* How to complete this task
Restate the data that follows exactly as it stands, beginning with the first line and ending with the line that contains "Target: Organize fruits".

* Task data
_ _ _ _

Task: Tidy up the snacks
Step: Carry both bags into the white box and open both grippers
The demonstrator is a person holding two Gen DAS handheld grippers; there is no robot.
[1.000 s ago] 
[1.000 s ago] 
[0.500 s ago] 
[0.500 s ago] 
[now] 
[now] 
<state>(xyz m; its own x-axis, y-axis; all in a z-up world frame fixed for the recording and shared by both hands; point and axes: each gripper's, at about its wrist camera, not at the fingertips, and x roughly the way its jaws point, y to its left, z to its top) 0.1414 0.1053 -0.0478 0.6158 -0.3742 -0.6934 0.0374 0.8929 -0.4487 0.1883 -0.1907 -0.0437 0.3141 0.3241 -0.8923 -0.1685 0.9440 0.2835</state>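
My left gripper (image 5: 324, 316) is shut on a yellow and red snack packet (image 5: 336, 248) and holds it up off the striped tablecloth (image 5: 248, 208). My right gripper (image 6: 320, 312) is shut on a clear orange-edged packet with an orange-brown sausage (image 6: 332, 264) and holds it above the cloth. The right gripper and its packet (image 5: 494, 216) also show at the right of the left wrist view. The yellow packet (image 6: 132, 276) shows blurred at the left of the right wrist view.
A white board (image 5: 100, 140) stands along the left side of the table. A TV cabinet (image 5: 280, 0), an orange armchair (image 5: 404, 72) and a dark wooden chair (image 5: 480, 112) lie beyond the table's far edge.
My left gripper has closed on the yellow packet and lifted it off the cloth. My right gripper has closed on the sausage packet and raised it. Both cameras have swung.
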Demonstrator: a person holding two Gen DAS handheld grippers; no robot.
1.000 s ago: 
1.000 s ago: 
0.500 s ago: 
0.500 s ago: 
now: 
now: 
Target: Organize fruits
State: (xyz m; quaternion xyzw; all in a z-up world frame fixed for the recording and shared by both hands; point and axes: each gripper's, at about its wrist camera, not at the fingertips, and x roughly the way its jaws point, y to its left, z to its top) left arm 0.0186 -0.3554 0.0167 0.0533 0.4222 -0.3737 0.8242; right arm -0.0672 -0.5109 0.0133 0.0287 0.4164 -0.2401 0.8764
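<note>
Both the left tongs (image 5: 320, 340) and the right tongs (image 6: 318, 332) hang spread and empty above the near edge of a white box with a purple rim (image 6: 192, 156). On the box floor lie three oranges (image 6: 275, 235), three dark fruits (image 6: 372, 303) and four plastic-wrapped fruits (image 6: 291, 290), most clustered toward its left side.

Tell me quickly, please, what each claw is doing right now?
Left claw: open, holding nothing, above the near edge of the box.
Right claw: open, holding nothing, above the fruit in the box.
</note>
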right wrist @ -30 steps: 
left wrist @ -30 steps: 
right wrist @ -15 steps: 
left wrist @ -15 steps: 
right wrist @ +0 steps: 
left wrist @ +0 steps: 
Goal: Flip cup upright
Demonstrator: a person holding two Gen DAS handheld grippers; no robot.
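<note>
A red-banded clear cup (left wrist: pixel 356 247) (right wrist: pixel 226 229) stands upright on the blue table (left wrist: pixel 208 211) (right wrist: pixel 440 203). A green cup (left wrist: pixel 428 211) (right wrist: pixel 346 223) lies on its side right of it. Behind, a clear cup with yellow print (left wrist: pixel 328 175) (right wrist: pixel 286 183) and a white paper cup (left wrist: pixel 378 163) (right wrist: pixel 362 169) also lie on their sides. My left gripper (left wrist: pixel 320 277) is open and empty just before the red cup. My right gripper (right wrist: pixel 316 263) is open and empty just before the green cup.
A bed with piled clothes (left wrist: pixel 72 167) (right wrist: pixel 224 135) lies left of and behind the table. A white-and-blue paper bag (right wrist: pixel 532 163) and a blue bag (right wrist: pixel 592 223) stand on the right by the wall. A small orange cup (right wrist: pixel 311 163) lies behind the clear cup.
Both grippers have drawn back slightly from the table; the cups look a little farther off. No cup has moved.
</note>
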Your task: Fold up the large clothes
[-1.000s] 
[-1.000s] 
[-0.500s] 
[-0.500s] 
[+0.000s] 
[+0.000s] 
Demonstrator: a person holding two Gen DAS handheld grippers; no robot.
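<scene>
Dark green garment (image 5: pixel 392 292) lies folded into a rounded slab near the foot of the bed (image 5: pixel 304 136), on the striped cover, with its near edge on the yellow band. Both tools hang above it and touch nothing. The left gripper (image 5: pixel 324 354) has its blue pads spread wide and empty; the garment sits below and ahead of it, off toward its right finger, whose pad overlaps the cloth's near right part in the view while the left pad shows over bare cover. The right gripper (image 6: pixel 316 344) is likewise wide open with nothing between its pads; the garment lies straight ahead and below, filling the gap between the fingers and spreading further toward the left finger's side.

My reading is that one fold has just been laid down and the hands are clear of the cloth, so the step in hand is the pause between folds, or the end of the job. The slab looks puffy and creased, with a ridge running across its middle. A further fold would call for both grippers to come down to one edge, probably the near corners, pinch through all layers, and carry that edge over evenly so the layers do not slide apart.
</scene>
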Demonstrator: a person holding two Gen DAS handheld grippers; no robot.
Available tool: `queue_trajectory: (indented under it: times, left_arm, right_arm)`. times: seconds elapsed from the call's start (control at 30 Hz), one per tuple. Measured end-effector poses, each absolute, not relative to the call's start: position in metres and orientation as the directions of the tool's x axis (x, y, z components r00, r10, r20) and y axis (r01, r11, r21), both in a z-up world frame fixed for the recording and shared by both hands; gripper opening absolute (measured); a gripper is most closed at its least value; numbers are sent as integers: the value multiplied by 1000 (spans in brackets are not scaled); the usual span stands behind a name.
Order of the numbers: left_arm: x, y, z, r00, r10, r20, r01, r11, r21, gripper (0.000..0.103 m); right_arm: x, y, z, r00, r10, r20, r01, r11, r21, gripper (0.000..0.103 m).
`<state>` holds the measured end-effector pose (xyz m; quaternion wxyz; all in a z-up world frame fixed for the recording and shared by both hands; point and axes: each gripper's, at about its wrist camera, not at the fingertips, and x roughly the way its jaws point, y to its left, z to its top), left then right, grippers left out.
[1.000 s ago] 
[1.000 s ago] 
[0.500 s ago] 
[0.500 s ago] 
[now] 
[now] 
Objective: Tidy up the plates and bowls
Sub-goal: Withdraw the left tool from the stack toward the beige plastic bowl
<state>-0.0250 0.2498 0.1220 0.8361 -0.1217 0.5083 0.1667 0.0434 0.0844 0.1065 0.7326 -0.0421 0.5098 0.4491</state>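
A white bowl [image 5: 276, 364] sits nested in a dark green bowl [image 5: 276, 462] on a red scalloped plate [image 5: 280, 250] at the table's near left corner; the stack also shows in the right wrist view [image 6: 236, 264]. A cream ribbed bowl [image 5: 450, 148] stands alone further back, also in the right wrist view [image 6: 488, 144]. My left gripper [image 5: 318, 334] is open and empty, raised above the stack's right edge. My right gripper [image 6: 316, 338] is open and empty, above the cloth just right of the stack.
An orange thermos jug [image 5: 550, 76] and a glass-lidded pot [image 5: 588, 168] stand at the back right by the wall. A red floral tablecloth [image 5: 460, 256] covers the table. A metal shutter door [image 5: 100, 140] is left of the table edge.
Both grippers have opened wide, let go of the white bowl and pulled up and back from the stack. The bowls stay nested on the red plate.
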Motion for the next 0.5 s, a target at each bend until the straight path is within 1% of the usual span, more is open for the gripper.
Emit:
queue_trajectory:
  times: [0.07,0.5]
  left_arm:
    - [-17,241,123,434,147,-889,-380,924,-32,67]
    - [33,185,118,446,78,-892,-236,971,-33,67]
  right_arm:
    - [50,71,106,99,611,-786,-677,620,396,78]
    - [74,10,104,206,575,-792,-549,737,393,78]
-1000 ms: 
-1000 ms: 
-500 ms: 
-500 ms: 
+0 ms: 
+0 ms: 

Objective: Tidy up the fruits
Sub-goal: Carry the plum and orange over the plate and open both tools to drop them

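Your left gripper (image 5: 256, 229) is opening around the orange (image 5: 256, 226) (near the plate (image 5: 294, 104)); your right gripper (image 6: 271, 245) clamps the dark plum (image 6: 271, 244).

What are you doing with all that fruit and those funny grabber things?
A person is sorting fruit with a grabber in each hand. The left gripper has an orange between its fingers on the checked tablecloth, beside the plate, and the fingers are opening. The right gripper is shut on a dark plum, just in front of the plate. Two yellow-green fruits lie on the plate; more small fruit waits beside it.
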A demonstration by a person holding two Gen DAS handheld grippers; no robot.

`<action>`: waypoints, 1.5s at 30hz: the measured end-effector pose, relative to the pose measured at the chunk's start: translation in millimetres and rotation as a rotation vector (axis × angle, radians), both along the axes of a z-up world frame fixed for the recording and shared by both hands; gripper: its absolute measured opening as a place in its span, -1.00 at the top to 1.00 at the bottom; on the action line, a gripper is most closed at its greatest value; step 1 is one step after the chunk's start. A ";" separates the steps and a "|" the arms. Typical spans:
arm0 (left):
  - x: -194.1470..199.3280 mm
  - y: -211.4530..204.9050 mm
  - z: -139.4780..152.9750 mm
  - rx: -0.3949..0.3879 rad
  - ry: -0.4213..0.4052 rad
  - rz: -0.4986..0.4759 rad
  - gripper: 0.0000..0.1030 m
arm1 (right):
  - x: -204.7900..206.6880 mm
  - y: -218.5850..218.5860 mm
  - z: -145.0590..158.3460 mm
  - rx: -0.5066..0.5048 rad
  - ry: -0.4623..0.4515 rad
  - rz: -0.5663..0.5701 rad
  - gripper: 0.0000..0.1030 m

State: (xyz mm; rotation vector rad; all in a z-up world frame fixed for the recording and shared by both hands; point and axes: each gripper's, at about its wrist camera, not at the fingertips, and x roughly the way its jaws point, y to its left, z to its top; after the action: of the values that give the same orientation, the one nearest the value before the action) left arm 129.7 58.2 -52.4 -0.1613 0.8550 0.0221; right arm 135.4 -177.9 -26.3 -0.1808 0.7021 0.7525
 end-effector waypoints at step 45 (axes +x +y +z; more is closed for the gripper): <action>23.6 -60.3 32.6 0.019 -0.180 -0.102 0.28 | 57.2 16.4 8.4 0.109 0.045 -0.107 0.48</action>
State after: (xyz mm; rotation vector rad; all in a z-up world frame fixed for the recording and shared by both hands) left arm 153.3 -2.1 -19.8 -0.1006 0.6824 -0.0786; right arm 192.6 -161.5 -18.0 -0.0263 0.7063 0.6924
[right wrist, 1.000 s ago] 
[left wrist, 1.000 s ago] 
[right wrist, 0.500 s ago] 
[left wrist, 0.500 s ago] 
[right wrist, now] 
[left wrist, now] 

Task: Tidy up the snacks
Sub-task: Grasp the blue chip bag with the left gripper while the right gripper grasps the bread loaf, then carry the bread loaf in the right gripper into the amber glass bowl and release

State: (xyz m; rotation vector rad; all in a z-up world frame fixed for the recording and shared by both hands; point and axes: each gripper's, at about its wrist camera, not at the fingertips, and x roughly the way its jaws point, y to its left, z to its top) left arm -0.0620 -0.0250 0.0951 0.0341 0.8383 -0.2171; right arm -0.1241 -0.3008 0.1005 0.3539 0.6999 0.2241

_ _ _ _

* Exercise solution
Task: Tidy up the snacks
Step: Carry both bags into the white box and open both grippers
The demonstrator is a person holding two Gen DAS handheld grippers; there is no robot.
[1.000 s ago] 
[1.000 s ago] 
[0.500 s ago] 
[0.500 s ago] 
[now] 
[now] 
<state>(xyz m; its own x-axis, y-axis; all in a z-up world frame fixed for the recording and shared by both hands; point and axes: each gripper's, at about its wrist camera, not at the fingertips, and x roughly the way its jaws point, y to its left, z to its top) 0.1414 0.1053 -0.0478 0.6158 -0.3742 -0.6934 0.0374 0.8929 -0.4487 0.1883 -0.1907 -0.0437 0.3141 0.3241 -0.8923 -0.1685 0.9440 0.2835</state>
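My left gripper (image 5: 324, 316) is shut on a yellow and red snack packet (image 5: 336, 248) and holds it up off the striped tablecloth (image 5: 248, 208). My right gripper (image 6: 320, 312) is shut on a clear orange-edged packet with an orange-brown sausage (image 6: 332, 264) and holds it above the cloth. The right gripper and its packet (image 5: 494, 216) also show at the right of the left wrist view. The yellow packet (image 6: 132, 276) shows blurred at the left of the right wrist view.
A white board (image 5: 100, 140) stands along the left side of the table. A TV cabinet (image 5: 280, 0), an orange armchair (image 5: 404, 72) and a dark wooden chair (image 5: 480, 112) lie beyond the table's far edge.
My left gripper has closed on the yellow packet and lifted it off the cloth. My right gripper has closed on the sausage packet and raised it. Both cameras have swung.
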Demonstrator: a person holding two Gen DAS handheld grippers; no robot.
1.000 s ago: 
1.000 s ago: 
0.500 s ago: 
0.500 s ago: 
now: 
now: 
Target: Organize fruits

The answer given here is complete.